Скоро животное уже лежало, вытянувшись в оцепенении. Бад перепрыгнул через изгородь и помог своему раненому товарищу. Два взломщика поползли вдоль вишневой изгороди, пока не уткнулись в дом. Через стеклянную дверь они увидели, что все огни в кухне зажжены. На самом деле огни горели во всех окнах. Бад судорожно вздохнул, он действовал вопреки инстинкту, вопреки основным профессиональным правилам — никогда не вламываться в помещение, где присутствуют люди, особенно туда, где есть сигнализация. Бад знал, что провода должны быть натянуты, поэтому о том, чтобы проникнуть через окно не могло быть и речи. Он понял также, что не может взломать замок фомкой, так как он также, наверняка, имеет контакт с проводом. Единственная надежда была — вырезать стекло в двери так, чтобы не смог сработать шумовой детектор; он заметил один такой, похожий на спичечный коробок, на крыше дома над кухней. Он устрашающе мигал своим синим глазом.

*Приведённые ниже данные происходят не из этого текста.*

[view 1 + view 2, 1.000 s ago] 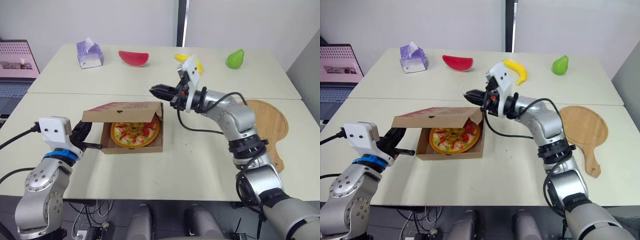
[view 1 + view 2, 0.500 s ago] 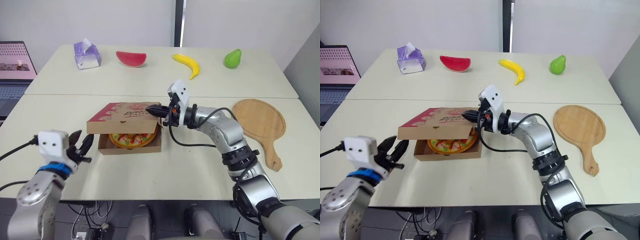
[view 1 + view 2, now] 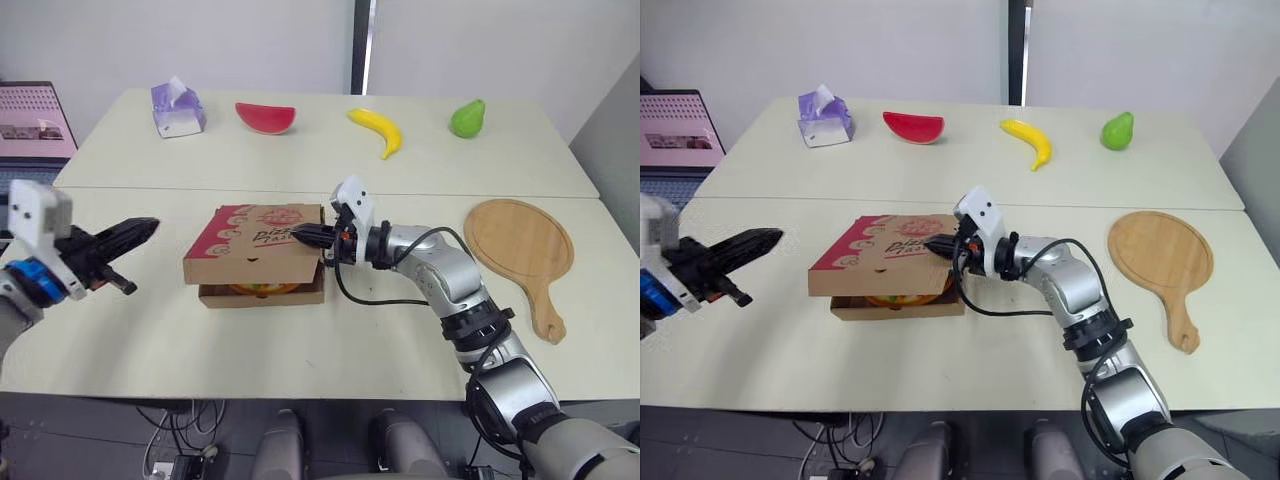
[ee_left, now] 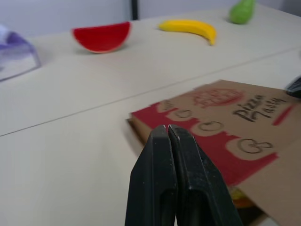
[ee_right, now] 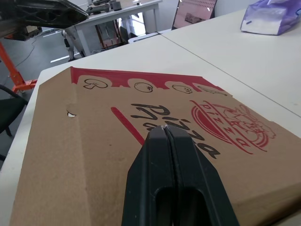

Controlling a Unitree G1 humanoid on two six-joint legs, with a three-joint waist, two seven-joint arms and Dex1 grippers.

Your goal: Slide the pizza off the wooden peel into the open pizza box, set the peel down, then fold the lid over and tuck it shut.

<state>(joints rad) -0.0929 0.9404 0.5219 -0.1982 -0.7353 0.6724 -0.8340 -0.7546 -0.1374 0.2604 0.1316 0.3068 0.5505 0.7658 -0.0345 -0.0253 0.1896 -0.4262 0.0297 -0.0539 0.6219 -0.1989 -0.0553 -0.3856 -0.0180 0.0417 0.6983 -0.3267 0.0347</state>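
Cream worktop (image 3: pixel 300 340) is carrying a brown cardboard pizza box (image 3: pixel 255 245), lid lowered, reading "Pizza"; the clenched right end effector (image 3: pixel 303 234) is sitting at its right edge, the clenched left end effector (image 3: pixel 140 228) hovering well apart, open room between.

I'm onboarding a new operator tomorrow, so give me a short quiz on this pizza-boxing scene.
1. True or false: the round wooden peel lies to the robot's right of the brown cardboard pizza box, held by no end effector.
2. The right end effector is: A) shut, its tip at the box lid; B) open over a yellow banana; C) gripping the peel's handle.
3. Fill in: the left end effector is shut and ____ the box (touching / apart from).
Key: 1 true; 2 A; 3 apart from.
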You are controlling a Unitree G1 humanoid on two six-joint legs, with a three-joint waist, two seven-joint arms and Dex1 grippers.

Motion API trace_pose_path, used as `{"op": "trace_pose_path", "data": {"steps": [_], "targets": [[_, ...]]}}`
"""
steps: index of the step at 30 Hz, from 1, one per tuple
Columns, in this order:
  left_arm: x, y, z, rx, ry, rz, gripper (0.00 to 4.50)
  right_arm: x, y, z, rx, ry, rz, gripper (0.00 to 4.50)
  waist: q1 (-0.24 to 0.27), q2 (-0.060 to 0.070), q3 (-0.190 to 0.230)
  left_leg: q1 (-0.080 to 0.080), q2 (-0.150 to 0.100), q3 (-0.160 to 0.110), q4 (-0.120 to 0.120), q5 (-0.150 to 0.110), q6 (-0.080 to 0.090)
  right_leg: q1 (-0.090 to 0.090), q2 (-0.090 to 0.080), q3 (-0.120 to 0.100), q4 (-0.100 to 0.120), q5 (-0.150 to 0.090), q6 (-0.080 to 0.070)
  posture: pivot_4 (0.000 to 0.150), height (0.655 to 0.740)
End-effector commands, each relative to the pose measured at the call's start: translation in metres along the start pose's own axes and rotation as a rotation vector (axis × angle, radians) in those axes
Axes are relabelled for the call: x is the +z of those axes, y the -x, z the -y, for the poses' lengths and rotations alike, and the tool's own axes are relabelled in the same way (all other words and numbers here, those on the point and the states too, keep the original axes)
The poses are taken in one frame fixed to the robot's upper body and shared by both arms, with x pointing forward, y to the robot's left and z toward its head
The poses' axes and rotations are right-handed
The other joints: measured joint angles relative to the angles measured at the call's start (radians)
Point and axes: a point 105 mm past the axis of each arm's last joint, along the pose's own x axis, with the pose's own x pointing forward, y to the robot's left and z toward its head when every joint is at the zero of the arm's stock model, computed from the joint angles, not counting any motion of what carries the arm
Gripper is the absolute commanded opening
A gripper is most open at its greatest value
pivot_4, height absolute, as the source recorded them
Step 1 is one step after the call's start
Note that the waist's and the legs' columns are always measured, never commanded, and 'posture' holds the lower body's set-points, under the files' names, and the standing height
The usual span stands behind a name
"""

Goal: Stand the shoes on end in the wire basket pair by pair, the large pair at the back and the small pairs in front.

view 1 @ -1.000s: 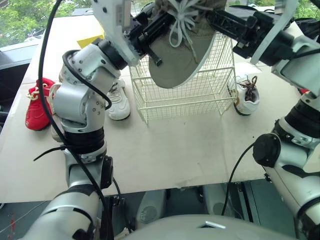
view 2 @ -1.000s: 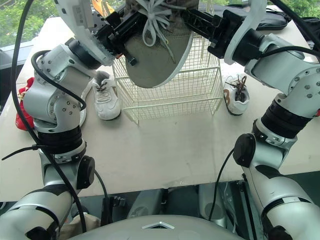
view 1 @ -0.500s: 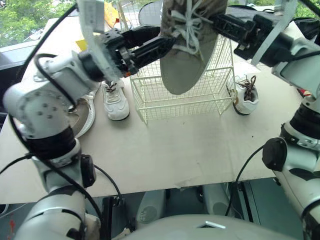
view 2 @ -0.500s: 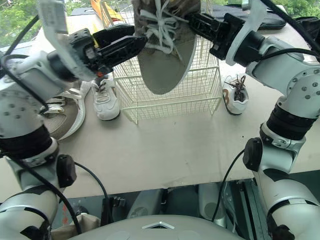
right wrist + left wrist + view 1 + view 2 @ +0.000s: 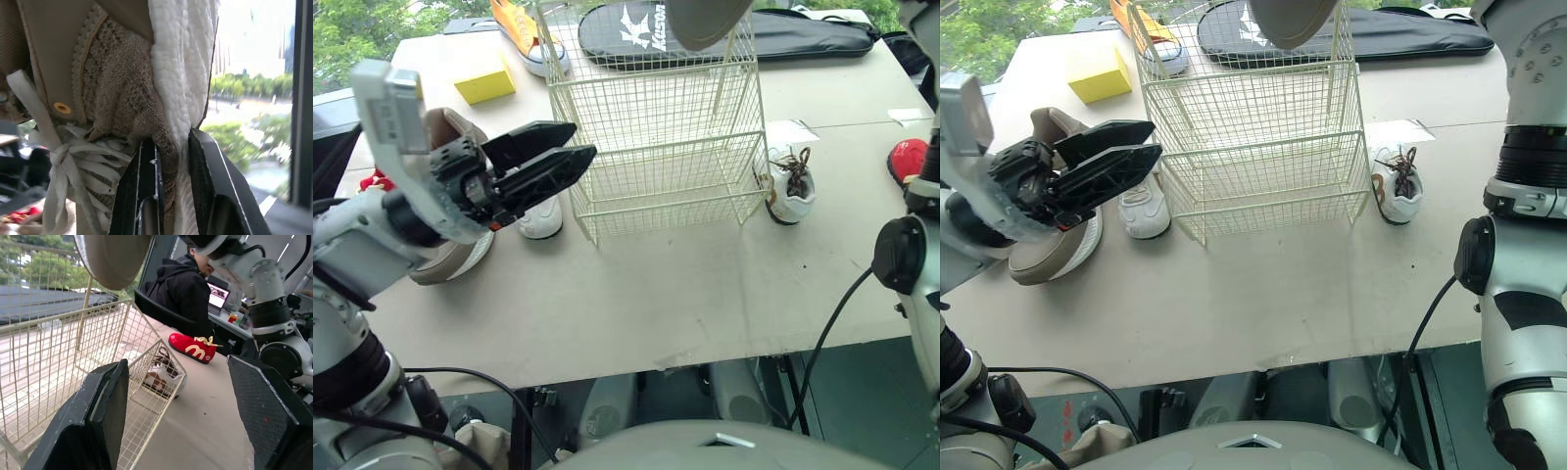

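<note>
The right gripper is clamped tight on the collar of the tan shoe, and that shoe hangs high above the basket, sole facing the camera. The left gripper hovers wide open and holds nothing, just off the basket's left side. Under the left arm a second tan shoe lies on the table. A white shoe sits by the basket's left wall and a white-and-brown shoe by its right. An orange shoe is far back, and a red shoe is at the right edge.
</note>
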Motion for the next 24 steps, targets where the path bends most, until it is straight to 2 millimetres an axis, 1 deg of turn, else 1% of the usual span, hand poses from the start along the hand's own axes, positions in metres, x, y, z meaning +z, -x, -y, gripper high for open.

— Какой план? — спросил Денни.
Бад вытащил нож для резки стекла из кармана и показал его напарнику, который не имел ни малейшего понятия о том, что это такое:
— Я собираюсь вырезать отверстие, достаточное, чтобы проникнуть внутрь.

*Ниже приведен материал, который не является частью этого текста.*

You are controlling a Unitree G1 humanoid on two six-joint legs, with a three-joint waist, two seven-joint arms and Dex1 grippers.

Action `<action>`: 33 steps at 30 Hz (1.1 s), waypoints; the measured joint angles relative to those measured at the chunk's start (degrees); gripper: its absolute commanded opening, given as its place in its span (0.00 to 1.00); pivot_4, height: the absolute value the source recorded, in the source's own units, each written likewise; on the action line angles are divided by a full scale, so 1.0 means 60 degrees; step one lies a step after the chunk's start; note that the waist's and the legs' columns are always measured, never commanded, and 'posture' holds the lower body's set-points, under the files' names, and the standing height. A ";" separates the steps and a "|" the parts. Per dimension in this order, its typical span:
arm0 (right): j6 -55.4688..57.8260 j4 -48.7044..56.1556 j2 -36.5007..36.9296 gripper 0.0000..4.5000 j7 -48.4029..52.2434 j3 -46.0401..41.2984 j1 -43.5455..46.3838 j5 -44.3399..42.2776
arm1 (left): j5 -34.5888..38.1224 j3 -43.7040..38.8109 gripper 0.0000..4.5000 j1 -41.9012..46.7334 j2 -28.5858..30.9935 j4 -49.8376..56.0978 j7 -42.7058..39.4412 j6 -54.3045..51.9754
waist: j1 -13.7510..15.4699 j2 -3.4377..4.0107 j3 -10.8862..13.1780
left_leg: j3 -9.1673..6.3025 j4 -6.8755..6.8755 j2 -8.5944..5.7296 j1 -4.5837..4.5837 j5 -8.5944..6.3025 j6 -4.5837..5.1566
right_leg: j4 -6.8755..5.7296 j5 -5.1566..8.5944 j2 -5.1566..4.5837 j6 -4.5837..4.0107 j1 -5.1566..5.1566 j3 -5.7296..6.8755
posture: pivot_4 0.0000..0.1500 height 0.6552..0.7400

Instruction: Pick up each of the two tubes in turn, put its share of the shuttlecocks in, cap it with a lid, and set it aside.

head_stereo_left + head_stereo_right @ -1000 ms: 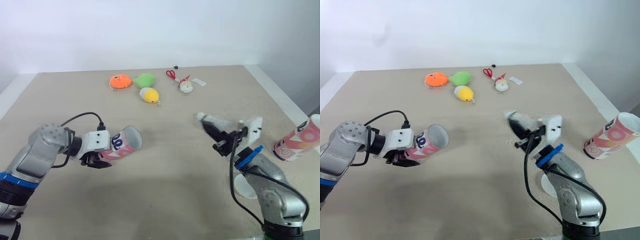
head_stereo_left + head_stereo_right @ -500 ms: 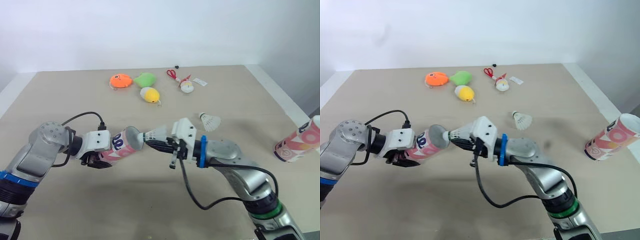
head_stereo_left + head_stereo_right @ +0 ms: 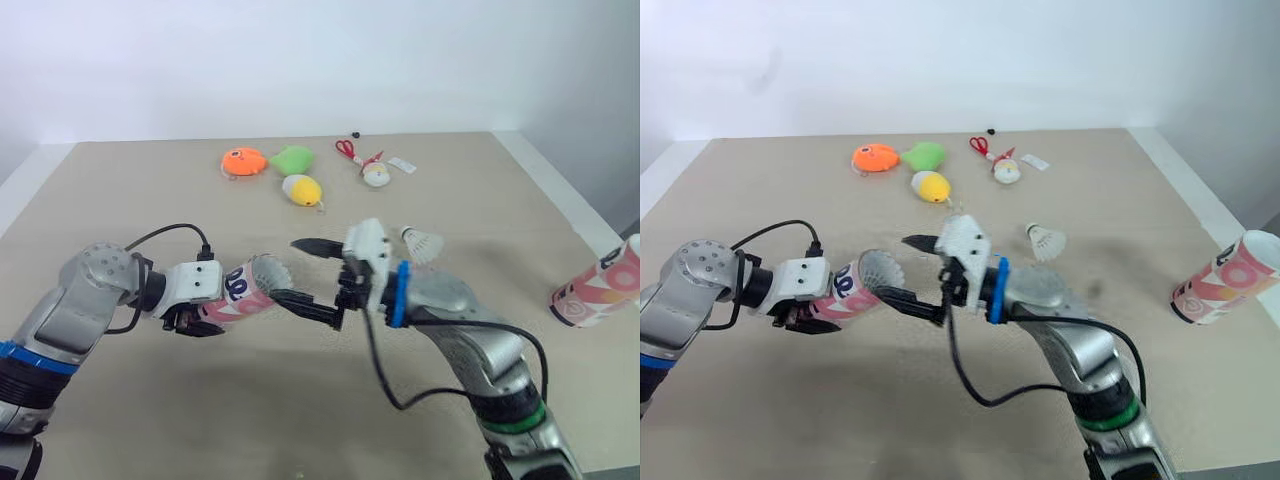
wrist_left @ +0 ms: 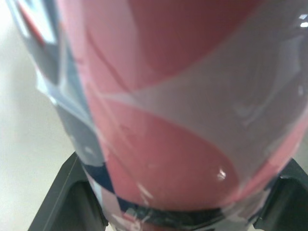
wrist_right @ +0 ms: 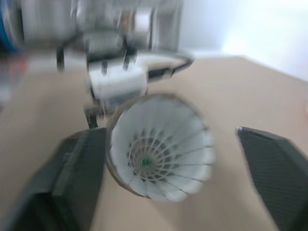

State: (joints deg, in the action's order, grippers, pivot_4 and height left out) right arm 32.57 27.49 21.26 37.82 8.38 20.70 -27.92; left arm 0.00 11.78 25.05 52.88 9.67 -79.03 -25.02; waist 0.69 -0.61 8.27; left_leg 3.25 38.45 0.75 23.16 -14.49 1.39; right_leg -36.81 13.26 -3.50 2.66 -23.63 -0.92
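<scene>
My left gripper (image 3: 215, 310) is shut on a pink patterned tube (image 3: 240, 288), held tilted with its mouth toward the right arm. A white shuttlecock (image 5: 159, 147) sits feathers-out in that mouth. Just off the mouth, my right gripper (image 3: 313, 276) stands open, one black finger (image 3: 318, 245) above and one below, with nothing between them. In the left wrist view the tube (image 4: 183, 106) stands between both fingers. A second shuttlecock (image 3: 422, 241) lies on the table behind the right arm. The second pink tube (image 3: 600, 287) lies at the table's right edge.
At the back of the beige table (image 3: 150, 400) lie an orange toy (image 3: 243, 160), a green toy (image 3: 291, 158), a yellow toy (image 3: 299, 189), red scissors (image 3: 345, 149), a small white toy (image 3: 376, 176) and a white tag (image 3: 400, 164).
My right arm swung left with a shuttlecock, brought it to the tube's mouth and opened; the shuttlecock now sits in the tube. The left arm held still.
</scene>
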 measured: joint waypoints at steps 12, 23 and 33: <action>-0.1657 -0.1544 -0.1105 0.99 -0.4772 -0.1833 -0.2399 0.3588 | -0.0004 -0.0063 0.64 -0.0112 0.0009 0.0009 0.0118 0.0041 | -0.0024 0.0007 0.0001 | 0.0016 -0.0001 0.0002 -0.0017 0.0001 -0.0002 | -0.0007 0.0024 0.0006 0.0019 -0.0002 -0.0017 | 1.00 1.00; -0.2160 -0.4412 -0.1851 0.99 -0.5335 -0.1820 -0.0723 0.3973 | 0.0002 -0.0050 0.64 -0.0090 0.0002 -0.0023 0.0115 0.0045 | -0.0032 0.0012 0.0004 | 0.0008 0.0000 0.0001 -0.0022 0.0002 0.0000 | -0.0007 0.0020 0.0009 0.0019 0.0007 -0.0014 | 1.00 1.00; -0.2770 -0.6817 -0.2013 0.43 -0.5917 -0.2601 0.0855 0.3931 | 0.0007 -0.0082 0.64 -0.0185 0.0037 0.0086 0.0201 -0.0028 | -0.0055 0.0018 0.0006 | 0.0014 -0.0002 0.0001 -0.0033 0.0003 0.0001 | -0.0008 0.0013 0.0010 0.0012 0.0014 -0.0021 | 1.00 1.00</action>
State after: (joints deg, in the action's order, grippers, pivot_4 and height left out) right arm 15.95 -13.42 9.18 2.32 -7.23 25.83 -4.34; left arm 0.04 11.29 23.94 53.10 10.18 -77.83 -25.18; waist 0.37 -0.50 8.31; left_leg 3.34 38.43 0.76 22.96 -14.47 1.39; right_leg -36.86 13.34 -3.44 2.73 -23.54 -1.04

— Черта с два, — Денни был совершенно уверен, что их вот-вот арестуют, в любой момент.
Бад воткнул лезвие ножа в дверь и нажал со всей силы своей здоровой рукой. Дверь начала скользить на роликах.

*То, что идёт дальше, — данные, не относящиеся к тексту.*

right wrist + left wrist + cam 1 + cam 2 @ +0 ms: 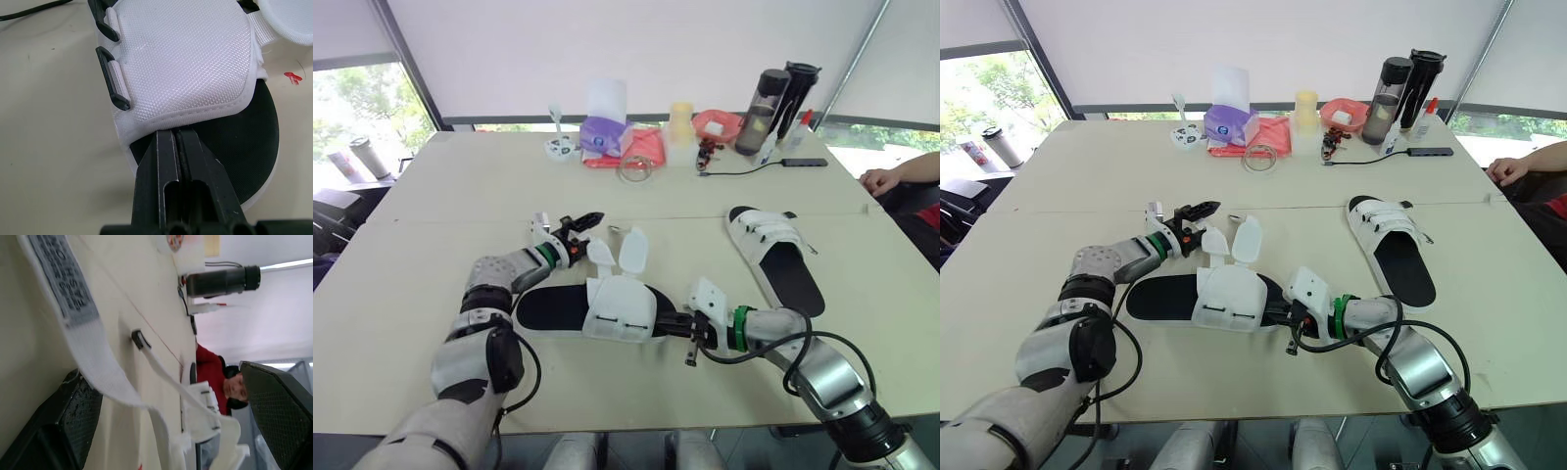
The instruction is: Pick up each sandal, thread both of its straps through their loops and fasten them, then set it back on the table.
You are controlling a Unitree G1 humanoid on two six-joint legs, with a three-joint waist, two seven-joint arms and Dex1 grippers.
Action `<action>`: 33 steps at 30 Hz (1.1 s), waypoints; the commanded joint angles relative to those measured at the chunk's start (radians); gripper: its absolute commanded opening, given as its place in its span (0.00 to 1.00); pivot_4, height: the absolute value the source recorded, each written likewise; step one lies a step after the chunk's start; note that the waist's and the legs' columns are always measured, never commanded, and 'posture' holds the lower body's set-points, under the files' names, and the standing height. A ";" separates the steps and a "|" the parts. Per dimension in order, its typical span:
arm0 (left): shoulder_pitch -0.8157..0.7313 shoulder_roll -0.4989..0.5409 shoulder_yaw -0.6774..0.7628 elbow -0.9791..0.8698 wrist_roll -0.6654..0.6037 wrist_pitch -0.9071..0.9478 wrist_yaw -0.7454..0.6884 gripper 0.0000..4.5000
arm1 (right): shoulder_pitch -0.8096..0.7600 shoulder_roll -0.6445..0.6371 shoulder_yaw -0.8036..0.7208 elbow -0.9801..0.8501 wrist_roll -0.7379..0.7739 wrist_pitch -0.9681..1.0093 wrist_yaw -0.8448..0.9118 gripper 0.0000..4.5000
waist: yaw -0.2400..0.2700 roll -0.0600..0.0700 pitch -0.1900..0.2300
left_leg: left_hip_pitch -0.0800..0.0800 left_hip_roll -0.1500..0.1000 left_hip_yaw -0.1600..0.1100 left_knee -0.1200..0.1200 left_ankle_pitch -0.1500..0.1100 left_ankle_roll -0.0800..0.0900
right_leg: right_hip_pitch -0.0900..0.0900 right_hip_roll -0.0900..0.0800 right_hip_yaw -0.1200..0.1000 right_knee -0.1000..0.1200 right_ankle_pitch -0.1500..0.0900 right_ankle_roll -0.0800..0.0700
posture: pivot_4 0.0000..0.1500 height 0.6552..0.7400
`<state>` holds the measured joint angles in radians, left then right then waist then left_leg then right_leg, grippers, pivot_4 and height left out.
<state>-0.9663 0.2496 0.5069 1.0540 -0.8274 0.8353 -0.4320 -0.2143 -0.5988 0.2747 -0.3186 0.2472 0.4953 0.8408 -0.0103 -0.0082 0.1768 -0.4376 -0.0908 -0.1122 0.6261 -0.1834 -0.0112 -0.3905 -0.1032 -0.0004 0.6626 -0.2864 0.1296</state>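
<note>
The near sandal, black-soled with a white upper, lies flat at the table's front middle. Both of its straps are undone and flipped up toward the far side. My left gripper is open just left of the straps, and in the left wrist view one white strap runs between its fingers. My right gripper is shut, its tips against the edge of the white upper from the sandal's right side. A second sandal lies on the right with its straps across the upper.
Along the table's far edge stand a tissue box, a red bag, a tape roll, a pale cup and dark bottles. A cable with a hub lies nearby. A person's hand rests at the right edge.
</note>
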 commanded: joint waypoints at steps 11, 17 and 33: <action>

— Чертовщина, — произнес Бад. Холод пошел из дома, и его руки покрылись мурашками.
Денни заметил:
— Должно быть, не закрыта.
Дверь открылась. Ни звонка, ни сирены. Единственный звук исходил из телевизора, наверное, наверху. Они проскользнули в дом. Бад в своих тапочках проник на кухню; опираясь на одну ногу, Денни последовал за ним через гостиную, отделанную в красных и черных тонах. Мебель была кожаная, на полу — ворсистый ковер. На стене над камином висела картина, изображение на которой, после пристального изучения, было расценено Бадом как сильно увеличенное по сравнению с реальными размерами. На картине была изображена обнаженная блондинка с белозубой улыбкой и грудями, как два шара для гольфа. Она носила желтую кепку, а на плече держала древко флага. Маленькая медная дощечка на картине гласила: «Моя девятнадцатая лунка». Это было очень грубо, даже для двух парней, которые большую часть своей взрослой жизни провели в барах и тюрьмах.